FRANKFURT/MAIN. Mit Rückenwind von der US-amerikanischen Wall Street haben die europäischen Börsen am Montag ihre Kursgewinne ausgebaut. Ins Ziel ging der Eurozonen-Leitindex EuroStoxx (EURO STOXX 50) mit plus 2,55 Prozent auf 3763,24 Punkte.

Am Wochenende hatte das billionenschwere Konjunkturpaket von Präsident Joe Biden den Senat passiert - und dies kam bei Aktienanlegern gut an trotz der jüngsten Sorgen um steigende Marktzinsen. Positive Impulse für die europäischen Märkte kamen laut Börsianern auch von gelockerten Corona-Beschränkungen und Impffortschritten.

Der französische CAC 40 schloss am Montag 2,08 Prozent höher auf 5902,99 Punkten. Der britische FTSE 100 stieg um 1,34 Prozent auf 6719,13 Zähler.

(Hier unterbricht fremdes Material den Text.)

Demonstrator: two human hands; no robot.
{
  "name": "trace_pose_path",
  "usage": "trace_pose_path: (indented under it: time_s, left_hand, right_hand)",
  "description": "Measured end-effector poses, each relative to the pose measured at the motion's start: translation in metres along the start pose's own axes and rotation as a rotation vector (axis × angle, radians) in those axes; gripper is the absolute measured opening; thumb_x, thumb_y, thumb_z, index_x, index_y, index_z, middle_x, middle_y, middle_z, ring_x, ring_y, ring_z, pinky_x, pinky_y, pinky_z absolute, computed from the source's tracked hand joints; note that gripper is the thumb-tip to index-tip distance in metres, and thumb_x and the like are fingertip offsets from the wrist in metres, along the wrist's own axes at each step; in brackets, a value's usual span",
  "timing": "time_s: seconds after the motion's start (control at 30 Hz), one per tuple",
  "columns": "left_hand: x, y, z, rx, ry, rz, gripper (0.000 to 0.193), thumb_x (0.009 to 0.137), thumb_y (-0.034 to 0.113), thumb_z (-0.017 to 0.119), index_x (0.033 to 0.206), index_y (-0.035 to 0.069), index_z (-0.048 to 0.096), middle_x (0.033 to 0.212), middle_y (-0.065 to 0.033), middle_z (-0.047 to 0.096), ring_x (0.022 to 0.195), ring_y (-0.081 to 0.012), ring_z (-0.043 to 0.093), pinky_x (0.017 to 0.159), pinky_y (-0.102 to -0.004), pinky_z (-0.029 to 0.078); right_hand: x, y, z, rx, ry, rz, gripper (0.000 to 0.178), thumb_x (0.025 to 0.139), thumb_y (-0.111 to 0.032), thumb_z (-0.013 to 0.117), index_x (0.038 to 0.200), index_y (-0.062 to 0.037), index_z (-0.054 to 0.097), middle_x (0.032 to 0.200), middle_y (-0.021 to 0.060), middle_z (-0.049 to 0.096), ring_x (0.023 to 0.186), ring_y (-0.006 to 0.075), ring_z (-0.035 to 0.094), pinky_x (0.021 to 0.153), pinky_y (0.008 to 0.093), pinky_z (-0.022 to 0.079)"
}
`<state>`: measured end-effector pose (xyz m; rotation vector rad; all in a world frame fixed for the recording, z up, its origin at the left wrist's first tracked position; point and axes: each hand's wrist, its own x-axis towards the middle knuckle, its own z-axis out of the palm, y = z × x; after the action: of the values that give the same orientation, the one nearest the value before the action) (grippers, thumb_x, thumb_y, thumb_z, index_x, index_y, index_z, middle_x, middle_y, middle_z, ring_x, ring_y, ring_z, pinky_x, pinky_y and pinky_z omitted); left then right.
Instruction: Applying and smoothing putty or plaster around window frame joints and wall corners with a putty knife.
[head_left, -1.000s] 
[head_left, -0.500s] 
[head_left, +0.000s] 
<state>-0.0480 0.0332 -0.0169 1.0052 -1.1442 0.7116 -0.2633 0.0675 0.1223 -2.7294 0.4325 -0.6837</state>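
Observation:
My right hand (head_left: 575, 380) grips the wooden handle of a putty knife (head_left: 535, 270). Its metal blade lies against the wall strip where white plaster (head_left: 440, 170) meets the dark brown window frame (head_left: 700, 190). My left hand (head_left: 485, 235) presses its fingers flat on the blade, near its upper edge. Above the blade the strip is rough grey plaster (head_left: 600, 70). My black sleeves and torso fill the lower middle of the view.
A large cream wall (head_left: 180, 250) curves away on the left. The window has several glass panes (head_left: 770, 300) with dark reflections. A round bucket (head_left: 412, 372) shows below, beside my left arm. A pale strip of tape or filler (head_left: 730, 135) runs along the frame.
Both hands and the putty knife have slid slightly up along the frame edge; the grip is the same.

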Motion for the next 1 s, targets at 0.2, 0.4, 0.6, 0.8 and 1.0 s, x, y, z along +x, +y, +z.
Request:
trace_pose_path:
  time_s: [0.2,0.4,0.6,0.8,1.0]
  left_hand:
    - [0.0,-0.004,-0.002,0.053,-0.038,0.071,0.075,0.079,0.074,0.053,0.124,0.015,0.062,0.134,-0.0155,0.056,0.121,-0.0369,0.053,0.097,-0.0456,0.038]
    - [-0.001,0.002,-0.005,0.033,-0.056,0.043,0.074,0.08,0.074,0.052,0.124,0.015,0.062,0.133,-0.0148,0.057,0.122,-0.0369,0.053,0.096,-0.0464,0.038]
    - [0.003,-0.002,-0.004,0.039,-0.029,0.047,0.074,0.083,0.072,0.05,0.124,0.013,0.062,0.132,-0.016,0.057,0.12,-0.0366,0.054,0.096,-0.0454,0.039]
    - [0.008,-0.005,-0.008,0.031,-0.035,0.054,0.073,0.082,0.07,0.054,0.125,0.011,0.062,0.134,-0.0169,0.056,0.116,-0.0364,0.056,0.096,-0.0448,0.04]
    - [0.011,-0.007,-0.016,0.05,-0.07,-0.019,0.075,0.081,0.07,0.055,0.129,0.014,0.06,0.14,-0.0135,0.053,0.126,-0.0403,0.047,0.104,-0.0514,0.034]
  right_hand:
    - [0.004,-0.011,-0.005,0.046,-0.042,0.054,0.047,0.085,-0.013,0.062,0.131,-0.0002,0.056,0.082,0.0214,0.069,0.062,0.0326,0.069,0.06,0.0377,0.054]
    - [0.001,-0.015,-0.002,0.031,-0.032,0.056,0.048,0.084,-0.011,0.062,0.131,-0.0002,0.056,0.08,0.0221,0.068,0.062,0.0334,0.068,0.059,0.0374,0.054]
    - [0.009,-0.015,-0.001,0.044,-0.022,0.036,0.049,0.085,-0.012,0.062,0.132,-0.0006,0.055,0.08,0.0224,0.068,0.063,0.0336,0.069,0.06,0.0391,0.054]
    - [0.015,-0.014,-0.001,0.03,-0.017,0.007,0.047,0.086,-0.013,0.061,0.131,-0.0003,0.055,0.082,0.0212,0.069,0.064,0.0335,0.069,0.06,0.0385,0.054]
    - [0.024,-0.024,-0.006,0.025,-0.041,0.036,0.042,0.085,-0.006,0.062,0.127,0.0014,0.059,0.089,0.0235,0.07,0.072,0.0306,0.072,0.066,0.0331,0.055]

Europaweit waren insbesondere Automobil- und Bankaktien gefragt. BMW gewannen weit vorne im EuroStoxx mehr als fünf Prozent. Ganz vorne waren indes die Aktien der Deutschen Post (Deutsche Post) mit einem Plus von fast sechseinhalb Prozent. Den Aktionären wurde der Tag versüßt mit angekündigten Aktienrückkäufen und einer erhöhten Dividende.

ING Groep (ING Group), Intesa Sanpaolo sowie BNP Paribas waren die stärksten Banken mit Kursaufschlägen um bis zu 4,7 Prozent. Marktstratege Mislav Matejka von JPMorgan setzt laut einer Strategiestudie auf einen weiteren Anstieg der Anleiherenditen, der sich günstig auf die Erträge von Finanzkonzernen auswirkt.

Die Anteilsscheine von Airbus (Airbus SE (ex EADS)) kletterten um 5,3 Prozent nach oben. Der Luftfahrt- und Rüstungskonzern verlor im Februar Bestellungen über 92 Verkehrsflugzeuge, holte zugleich aber Aufträge über elf neue Jets herein. Die Auslieferung neuer Flieger stieg von 21 Jets im Januar auf 32.

Dass Roche die Behandlung einer bestimmten Form von Blasenkrebs mit dem Immuntherapeutikum Tecentriq stoppte, ängstigte die Anleger offenbar nicht, denn die Aktien des Pharmakonzerns stiegen um 1,7 Prozent. Sie hinkten damit aber dem Schweizer Gesamtmarkt etwas hinterher. Der Behandlungsstopp sei in Absprache mit der US-Zulassungsbehörde FDA getroffen worden, erklärte Roche.